Begin with the first line of the listing and quote every line through the one containing "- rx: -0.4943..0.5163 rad"; give only those lines.

------------------------------------

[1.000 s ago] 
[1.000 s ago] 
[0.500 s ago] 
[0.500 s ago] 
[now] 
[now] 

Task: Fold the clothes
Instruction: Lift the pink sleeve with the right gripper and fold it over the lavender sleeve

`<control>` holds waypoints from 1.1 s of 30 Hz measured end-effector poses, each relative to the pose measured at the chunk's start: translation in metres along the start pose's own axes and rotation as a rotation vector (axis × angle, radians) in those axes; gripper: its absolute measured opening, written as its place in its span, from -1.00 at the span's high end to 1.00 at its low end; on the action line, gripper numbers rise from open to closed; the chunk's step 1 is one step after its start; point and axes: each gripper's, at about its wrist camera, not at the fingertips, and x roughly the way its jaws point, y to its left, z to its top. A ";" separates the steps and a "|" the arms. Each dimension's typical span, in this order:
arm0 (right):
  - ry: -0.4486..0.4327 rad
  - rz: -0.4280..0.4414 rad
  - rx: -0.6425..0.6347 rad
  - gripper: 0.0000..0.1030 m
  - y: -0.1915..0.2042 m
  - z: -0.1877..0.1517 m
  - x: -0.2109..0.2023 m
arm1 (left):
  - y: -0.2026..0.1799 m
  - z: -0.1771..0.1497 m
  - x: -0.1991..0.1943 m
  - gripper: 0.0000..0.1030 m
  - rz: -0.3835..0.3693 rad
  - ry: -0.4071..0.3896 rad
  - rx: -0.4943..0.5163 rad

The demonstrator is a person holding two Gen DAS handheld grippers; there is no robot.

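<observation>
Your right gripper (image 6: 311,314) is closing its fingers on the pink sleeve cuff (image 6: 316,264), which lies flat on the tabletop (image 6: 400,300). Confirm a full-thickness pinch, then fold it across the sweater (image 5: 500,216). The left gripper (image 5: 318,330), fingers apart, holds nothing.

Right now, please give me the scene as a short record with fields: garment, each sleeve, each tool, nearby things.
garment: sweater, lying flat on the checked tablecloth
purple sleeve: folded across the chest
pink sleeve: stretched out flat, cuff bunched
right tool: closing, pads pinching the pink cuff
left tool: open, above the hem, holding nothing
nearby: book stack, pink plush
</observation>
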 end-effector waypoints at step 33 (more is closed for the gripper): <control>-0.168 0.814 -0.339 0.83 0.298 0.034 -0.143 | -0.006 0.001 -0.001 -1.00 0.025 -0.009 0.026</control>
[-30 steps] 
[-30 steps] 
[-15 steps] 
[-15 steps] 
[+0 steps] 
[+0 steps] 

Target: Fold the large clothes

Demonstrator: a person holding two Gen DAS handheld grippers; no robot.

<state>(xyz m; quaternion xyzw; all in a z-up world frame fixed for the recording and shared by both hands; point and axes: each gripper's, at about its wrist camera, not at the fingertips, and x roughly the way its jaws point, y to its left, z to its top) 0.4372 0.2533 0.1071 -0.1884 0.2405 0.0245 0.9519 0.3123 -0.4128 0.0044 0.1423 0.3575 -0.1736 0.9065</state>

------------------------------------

_THE COMPLETED TASK_.
[1.000 s ago] 
[1.000 s ago] 
[0.500 s ago] 
[0.500 s ago] 
[now] 
[now] 

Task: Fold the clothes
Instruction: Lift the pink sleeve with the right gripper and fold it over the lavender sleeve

`<control>` holds waypoints from 1.1 s of 30 Hz measured end-effector poses, each relative to the pose measured at the chunk's start: translation in metres along the start pose's own axes and rotation as a rotation vector (axis × angle, radians) in those axes; gripper: its absolute measured opening, written as its place in its span, from -1.00 at the span's high end to 1.00 at its low end; on the action line, gripper numbers rise from open to closed; the chunk's step 1 is one step after its start; point and axes: each gripper's, at about its wrist camera, not at the fingertips, and x roughly the way its jaws point, y to its left, z to its top. A ";" separates the steps and a "|" the arms. Each dimension's typical span, in this order:
arm0 (right):
  - ry: -0.4486..0.4327 rad
  - rz: -0.4280..0.4414 rad
  - rx: -0.6425..0.6347 rad
  - gripper: 0.0000..0.1030 m
  - y: -0.1915..0.2042 m
  - z: -0.1877..0.1517 m
  - x: -0.2109..0.2023 m
arm1 (left):
  - y: -0.2026..0.1799 m
  - z: -0.1771..0.1497 m
  - x: -0.1991..0.1943 m
  - gripper: 0.0000..0.1030 m
  - rz: -0.3835..0.3693 rad
  - ry: -0.4071..0.3896 rad
  - rx: -0.4943..0.5163 rad

Work on this exercise is finished.